— Exercise requirements —
Would you write out the data below exactly, with every line intact?

— Given information —

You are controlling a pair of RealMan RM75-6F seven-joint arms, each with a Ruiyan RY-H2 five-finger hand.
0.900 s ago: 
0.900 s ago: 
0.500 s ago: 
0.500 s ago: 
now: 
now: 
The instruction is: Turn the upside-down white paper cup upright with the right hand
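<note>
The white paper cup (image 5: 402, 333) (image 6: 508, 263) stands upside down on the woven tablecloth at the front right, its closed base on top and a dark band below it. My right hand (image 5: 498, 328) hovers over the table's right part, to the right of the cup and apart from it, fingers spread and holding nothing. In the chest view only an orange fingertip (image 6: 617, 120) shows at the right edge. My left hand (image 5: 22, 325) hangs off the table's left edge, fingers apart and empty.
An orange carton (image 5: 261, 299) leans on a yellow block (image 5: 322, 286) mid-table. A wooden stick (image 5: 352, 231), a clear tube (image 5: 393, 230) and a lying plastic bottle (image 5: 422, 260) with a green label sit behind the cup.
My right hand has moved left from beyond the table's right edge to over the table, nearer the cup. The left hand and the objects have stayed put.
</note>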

— Exercise solution —
You are controlling a pair of RealMan RM75-6F seven-joint arms, each with a Ruiyan RY-H2 five-finger hand.
0.900 s ago: 
0.900 s ago: 
0.500 s ago: 
0.500 s ago: 
now: 
now: 
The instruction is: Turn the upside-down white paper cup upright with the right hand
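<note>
The white paper cup (image 5: 402, 333) (image 6: 508, 263) stands upside down on the woven tablecloth at the front right, its closed base on top and a dark band below it. My right hand (image 5: 498, 328) hovers over the table's right part, to the right of the cup and apart from it, fingers spread and holding nothing. In the chest view only an orange fingertip (image 6: 617, 120) shows at the right edge. My left hand (image 5: 22, 325) hangs off the table's left edge, fingers apart and empty.
An orange carton (image 5: 261, 299) leans on a yellow block (image 5: 322, 286) mid-table. A wooden stick (image 5: 352, 231), a clear tube (image 5: 393, 230) and a lying plastic bottle (image 5: 422, 260) with a green label sit behind the cup.
My right hand has moved left from beyond the table's right edge to over the table, nearer the cup. The left hand and the objects have stayed put.
</note>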

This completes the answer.